Another object entails several elements. There is the polychromed bust of a woman with ants swarming over her. On her head is an inkwell featuring the figures from Jean-Francois Millet’s painting The Angelus (1857–59) which is embedded in a loaf of bread. Her necklace is a strip of repeating images from a zoetrope, a precinematic toy that provides the illusion of movement as it rotates.

One of the most riveting works in the collection is a small, meticulous rendering of a “Basket of Bread,” 1926. Completed at the end of formal training it attests to representational skill that would manifest in his work. As a teenager, I recall being stunned by the bread in his life-sized painting, “Christ’s Last Supper,” 1955, at the National Gallery. 

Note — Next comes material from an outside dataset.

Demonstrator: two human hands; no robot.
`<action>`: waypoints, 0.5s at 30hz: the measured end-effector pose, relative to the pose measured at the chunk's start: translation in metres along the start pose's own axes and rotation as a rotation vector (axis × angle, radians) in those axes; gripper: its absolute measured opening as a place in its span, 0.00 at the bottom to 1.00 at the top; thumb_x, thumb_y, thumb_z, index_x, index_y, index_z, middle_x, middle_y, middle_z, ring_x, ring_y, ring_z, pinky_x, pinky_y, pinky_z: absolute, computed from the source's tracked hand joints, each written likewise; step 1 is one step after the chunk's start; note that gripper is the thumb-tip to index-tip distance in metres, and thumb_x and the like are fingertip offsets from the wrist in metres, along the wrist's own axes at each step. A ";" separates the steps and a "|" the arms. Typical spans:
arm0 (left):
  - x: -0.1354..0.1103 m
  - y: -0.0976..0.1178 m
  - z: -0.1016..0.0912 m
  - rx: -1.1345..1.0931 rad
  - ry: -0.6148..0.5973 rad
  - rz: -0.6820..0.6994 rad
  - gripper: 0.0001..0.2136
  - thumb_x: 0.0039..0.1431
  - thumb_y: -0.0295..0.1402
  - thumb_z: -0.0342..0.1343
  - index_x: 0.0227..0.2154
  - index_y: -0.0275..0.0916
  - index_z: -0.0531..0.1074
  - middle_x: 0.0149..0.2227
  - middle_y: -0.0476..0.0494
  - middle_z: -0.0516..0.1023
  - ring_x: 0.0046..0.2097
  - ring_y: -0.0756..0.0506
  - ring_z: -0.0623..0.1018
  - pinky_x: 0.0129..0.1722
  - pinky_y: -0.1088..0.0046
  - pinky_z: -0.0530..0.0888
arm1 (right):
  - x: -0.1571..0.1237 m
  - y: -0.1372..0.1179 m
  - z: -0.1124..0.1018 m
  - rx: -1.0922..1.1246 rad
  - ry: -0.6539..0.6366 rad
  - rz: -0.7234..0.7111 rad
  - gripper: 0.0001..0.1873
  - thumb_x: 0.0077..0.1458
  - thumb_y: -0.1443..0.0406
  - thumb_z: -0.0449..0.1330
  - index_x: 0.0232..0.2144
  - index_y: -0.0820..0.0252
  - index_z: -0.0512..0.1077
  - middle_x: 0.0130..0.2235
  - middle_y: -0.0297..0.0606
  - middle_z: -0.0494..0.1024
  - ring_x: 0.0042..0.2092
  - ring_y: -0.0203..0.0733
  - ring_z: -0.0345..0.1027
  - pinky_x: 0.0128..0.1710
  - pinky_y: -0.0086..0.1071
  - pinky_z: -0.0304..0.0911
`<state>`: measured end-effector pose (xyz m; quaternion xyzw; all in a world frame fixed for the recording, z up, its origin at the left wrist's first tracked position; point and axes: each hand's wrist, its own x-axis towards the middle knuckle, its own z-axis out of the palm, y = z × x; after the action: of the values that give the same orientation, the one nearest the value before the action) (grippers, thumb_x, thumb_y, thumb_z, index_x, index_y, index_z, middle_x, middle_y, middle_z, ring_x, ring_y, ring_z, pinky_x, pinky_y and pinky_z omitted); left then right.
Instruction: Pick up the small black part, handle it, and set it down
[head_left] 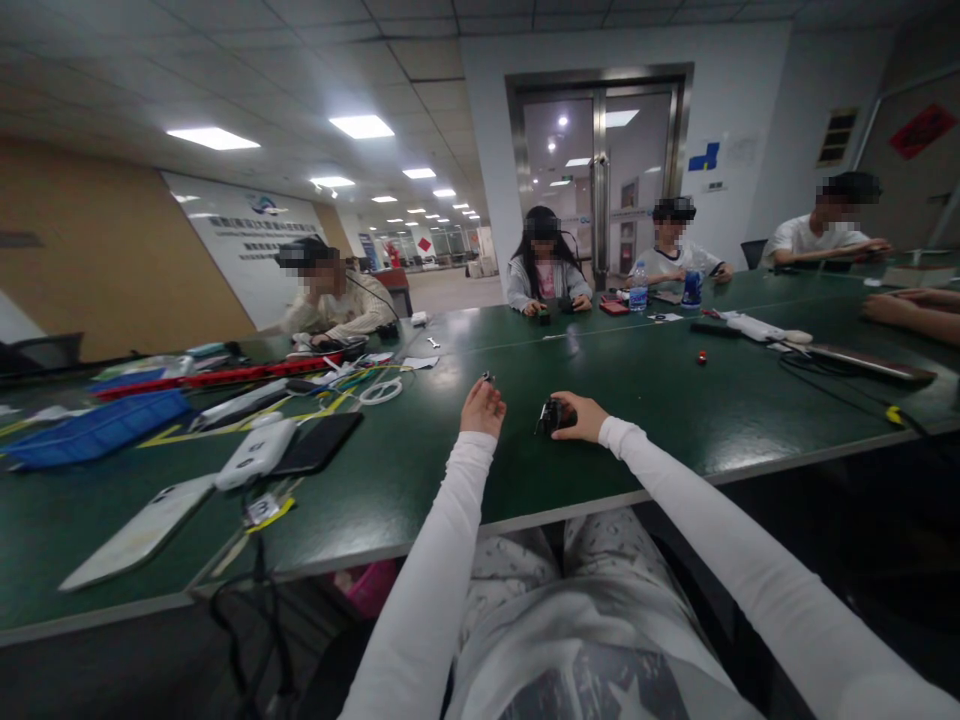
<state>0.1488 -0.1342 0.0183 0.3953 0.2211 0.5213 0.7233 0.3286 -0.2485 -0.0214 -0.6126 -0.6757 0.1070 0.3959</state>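
Observation:
My left hand (484, 410) is raised over the green table, palm side showing, its fingers curled together. A small dark metallic piece (487, 378) sticks out at its fingertips, too small to name. To the right, my right hand (583, 415) grips a small black device (553, 414) between thumb and fingers, low over the tabletop near the front edge. Thin light-coloured strips or wires show on the device's left side. A short gap separates the two hands, and the pieces they hold do not touch.
Left on the green table (420, 480) lie a white phone (142, 528), a black phone (319, 443), cables and a blue tray (97, 428). A small red object (702, 357) lies right, near a white power strip (765, 328). Several people sit around the table.

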 end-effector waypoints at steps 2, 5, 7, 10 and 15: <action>-0.001 -0.004 0.002 0.106 -0.046 0.017 0.16 0.39 0.34 0.59 0.35 0.42 0.66 0.29 0.50 0.71 0.30 0.53 0.71 0.26 0.79 0.65 | 0.001 0.002 0.001 -0.026 0.007 0.004 0.40 0.30 0.55 0.64 0.48 0.58 0.57 0.43 0.41 0.67 0.39 0.41 0.64 0.41 0.38 0.58; -0.003 -0.016 0.006 0.321 -0.206 0.049 0.15 0.37 0.34 0.59 0.32 0.38 0.67 0.30 0.48 0.72 0.31 0.52 0.71 0.26 0.78 0.65 | 0.003 0.006 0.004 -0.060 0.005 0.023 0.39 0.30 0.53 0.63 0.47 0.58 0.58 0.44 0.42 0.66 0.40 0.42 0.64 0.42 0.39 0.57; -0.005 -0.026 0.008 0.470 -0.334 0.086 0.14 0.38 0.34 0.59 0.31 0.36 0.67 0.30 0.46 0.72 0.32 0.51 0.71 0.30 0.75 0.66 | 0.004 0.009 0.006 -0.083 0.008 0.029 0.38 0.31 0.53 0.63 0.46 0.59 0.60 0.43 0.42 0.66 0.39 0.42 0.64 0.42 0.39 0.57; -0.006 -0.036 0.009 0.661 -0.451 0.200 0.13 0.40 0.34 0.57 0.30 0.35 0.66 0.31 0.46 0.72 0.34 0.50 0.71 0.37 0.70 0.66 | 0.005 0.011 0.008 -0.103 0.006 0.024 0.35 0.33 0.53 0.62 0.45 0.59 0.61 0.42 0.41 0.66 0.39 0.41 0.64 0.41 0.38 0.57; -0.006 -0.043 0.006 0.862 -0.483 0.318 0.09 0.47 0.34 0.51 0.32 0.36 0.62 0.32 0.45 0.72 0.37 0.49 0.71 0.40 0.68 0.65 | 0.005 0.012 0.009 -0.076 0.026 0.024 0.33 0.36 0.60 0.61 0.47 0.58 0.58 0.41 0.39 0.67 0.37 0.39 0.64 0.40 0.37 0.58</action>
<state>0.1764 -0.1479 -0.0135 0.7951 0.1798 0.3802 0.4371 0.3319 -0.2378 -0.0328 -0.6367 -0.6665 0.0780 0.3799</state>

That ability to paint like Vermeer was the ace in the hole of Dali’s career. Now and then he would serve up a showstopper. Like the museum’s epic scaled, gob smacking “The Discovery of America by Christopher Columbus” which took two years to complete in 1958-1959. It was commissioned for the conservative collector Huntington Hartford’s since shuttered Museum Gallery of Modern Art at New York’s Columbus Circle

Arguably, his best known work and masterpiece is “The Persistence of Memory” 1931. It was included in his first New York exhibition at the Julien Levy Gallery in 1932. In 1934 it was anonymously donated to the Museum of Modern Art (MoMA). It has been suggested that it was influenced by Albert Einstein’s special theory of relativity. To which the artist replied that the soft watches were not inspired by the theory of relativity, but by the surrealist perception of a Camembert melting in the sun.

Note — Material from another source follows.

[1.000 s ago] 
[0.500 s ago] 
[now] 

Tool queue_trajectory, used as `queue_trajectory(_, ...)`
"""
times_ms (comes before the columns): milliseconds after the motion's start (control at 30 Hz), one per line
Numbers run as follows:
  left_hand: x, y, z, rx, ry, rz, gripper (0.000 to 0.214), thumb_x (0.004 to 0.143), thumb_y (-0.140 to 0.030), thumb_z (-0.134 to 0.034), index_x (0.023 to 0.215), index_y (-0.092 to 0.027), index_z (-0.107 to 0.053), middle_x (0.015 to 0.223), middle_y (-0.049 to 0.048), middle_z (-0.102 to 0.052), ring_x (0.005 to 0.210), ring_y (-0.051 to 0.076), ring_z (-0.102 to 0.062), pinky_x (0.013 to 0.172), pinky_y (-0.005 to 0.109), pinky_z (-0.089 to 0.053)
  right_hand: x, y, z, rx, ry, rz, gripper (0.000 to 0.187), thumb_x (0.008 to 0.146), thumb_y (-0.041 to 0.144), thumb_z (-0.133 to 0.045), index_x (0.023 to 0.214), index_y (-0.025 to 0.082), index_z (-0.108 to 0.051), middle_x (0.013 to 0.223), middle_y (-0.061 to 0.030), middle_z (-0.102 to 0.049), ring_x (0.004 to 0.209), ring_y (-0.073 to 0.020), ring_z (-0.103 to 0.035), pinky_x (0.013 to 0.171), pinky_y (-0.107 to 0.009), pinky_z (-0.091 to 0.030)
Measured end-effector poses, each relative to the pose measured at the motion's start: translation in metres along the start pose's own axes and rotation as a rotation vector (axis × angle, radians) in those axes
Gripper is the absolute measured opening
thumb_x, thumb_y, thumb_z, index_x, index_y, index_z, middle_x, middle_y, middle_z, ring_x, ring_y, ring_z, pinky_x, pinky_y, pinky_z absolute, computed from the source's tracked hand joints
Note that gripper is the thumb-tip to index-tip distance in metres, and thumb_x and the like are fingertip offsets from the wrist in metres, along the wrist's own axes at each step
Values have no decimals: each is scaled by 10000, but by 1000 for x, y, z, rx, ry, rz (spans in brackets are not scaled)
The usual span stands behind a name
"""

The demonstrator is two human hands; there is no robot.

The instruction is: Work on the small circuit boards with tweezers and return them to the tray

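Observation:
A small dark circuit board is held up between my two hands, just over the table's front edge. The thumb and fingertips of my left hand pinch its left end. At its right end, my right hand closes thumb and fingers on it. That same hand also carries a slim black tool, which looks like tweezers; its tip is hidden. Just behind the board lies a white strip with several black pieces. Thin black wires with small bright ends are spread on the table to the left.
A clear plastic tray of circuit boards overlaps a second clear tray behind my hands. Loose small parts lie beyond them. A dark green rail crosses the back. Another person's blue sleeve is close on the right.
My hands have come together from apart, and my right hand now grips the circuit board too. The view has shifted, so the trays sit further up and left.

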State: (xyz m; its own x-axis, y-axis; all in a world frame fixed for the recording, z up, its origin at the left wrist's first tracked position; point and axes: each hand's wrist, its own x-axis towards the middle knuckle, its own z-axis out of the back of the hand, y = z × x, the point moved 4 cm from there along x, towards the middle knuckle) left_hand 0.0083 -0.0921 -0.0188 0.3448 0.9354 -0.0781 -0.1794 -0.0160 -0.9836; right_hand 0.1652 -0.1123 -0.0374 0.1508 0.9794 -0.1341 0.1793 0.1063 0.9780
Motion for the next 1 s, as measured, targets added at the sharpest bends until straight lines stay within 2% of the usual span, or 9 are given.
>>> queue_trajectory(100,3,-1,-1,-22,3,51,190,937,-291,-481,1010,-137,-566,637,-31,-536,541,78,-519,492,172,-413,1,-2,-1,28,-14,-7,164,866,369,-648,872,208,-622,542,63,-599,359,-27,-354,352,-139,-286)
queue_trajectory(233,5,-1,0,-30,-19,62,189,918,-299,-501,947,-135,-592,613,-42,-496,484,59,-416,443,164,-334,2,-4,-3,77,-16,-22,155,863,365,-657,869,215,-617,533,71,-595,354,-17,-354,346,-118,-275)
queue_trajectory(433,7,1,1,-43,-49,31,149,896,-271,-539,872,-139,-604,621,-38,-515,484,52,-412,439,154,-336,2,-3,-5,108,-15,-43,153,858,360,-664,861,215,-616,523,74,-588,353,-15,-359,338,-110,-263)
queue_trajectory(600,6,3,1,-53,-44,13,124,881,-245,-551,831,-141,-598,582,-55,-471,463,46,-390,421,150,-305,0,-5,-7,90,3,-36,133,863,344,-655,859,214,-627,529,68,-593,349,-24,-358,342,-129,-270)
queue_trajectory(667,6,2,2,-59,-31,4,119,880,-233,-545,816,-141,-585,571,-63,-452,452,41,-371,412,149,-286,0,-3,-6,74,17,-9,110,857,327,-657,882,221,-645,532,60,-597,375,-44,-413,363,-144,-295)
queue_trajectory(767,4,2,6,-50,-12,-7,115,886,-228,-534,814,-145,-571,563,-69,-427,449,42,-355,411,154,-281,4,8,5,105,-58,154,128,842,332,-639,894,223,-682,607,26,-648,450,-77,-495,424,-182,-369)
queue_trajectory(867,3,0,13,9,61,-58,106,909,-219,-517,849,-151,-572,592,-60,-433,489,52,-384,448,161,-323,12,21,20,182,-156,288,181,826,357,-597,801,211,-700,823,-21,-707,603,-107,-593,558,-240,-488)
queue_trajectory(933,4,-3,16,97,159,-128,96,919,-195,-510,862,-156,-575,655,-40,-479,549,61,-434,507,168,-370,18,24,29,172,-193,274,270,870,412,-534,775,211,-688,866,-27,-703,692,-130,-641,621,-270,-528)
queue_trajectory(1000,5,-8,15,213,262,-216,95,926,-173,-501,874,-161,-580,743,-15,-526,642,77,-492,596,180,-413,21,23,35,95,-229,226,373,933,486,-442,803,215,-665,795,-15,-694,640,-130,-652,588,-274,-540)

In 1954 Dali created the museum’s “The Disintegration of the Persistence of Memory.” In this version, according to Wikipedia “The landscape from the original work has been flooded with water. Disintegration depicts what is occurring both above and below the water’s surface. The landscape of Cadaqués is now hovering above the water. The plane and block from the original is now divided into brick-like shapes that float in relation to each other, with nothing binding them. These represent the breakdown of matter into atoms, a revelation in the age of quantum mechanics.

”Behind the bricks, the horns receding into the distance symbolize atomic missiles, highlighting that despite cosmic order, humanity could bring about its own destruction. The dead olive tree from which the soft watch hangs has also begun to break apart. The hands of the watches float above their dials, with several conical objects floating in parallel formations encircling the watches. A fourth melting watch has been added. The distorted human visage from the original painting is beginning to morph into another of the strange fish floating above it. To Dalí, however, the fish was a symbol of life. 

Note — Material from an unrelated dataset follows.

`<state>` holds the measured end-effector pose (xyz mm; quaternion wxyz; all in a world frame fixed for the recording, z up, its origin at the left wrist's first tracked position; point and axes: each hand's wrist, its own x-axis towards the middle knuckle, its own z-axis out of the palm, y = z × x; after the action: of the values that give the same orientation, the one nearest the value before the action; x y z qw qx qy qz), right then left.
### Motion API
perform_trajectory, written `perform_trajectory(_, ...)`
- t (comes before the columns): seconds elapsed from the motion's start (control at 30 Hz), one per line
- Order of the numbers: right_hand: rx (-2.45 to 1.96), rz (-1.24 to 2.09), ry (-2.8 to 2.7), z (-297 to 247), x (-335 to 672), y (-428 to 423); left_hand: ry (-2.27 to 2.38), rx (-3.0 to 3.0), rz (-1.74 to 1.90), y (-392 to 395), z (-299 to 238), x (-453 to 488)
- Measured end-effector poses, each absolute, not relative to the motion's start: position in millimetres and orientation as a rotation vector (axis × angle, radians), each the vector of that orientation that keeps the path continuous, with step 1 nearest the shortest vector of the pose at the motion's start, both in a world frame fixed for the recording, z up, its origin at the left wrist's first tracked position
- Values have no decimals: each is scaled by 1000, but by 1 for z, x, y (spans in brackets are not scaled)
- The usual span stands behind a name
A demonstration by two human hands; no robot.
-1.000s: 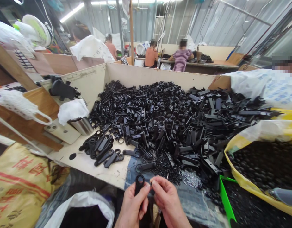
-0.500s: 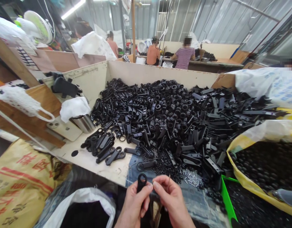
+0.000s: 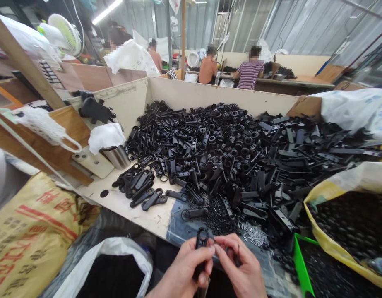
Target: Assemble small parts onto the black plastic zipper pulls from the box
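My left hand (image 3: 193,261) is closed round a black plastic part with a ring-shaped end (image 3: 202,236); the ring stands upright above the thumb. My right hand (image 3: 239,263) is closed beside it, thumb and forefinger pinched at the ring part's right side, the two hands' fingertips nearly touching. Small dark pieces (image 3: 238,249) show among the right fingers, one thin and pin-like; their exact kind is too small to tell. Beyond the hands lie small black pieces (image 3: 220,217) and a heap of short silvery pins (image 3: 253,234) on the table.
A large pile of black ring-ended parts (image 3: 191,140) fills the walled table (image 3: 153,223). Finished-looking handles (image 3: 155,199) lie at the left near a phone (image 3: 96,161) and steel cup (image 3: 118,156). A yellow-edged sack (image 3: 315,221), green tray (image 3: 302,265) and white sack (image 3: 141,252) stand near me.
Both hands sit further right and slightly lower in view, still together. The camera has turned a little left, so the surroundings appear shifted right. The ring part remains in my left hand.
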<state>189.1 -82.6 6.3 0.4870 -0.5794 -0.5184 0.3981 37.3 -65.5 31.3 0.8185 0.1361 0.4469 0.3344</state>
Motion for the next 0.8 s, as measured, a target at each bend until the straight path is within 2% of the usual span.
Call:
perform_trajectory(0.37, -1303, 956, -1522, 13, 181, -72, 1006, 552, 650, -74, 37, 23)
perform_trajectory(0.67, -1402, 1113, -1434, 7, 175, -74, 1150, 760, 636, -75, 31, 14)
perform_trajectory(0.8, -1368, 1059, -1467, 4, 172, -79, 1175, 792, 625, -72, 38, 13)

“Dalí had been greatly interested in nuclear physics since the first atomic bomb explosions of July 1945, and described the atom as his ‘favorite food for thought’. Recognizing that matter was made up of atoms which did not touch each other, he sought to replicate this in his art at the time, with items suspended and not interacting with each other, such as in The Madonna of Port Lligat. To Dalí, this image was symbolic of the new physics—the quantum world which exists as both particles and waves. The imagery of the original Persistence of Memory can be read as a representation of Einstein’s theory of relativity (although Dalí himself denied the connection to the theory), symbolizing the relativity of time and space. In this new work, quantum mechanics is symbolized by ‘digitizing’ the old image.”

Why didn’t I think of that? My initial take of the reworked “Persistence” was Dali’s interest in the emergence of Op Art.

That said; why not leave the last word to Gertrude Stein? “The surrealists still see things as everyone sees them, but the vision is that of everyone else.”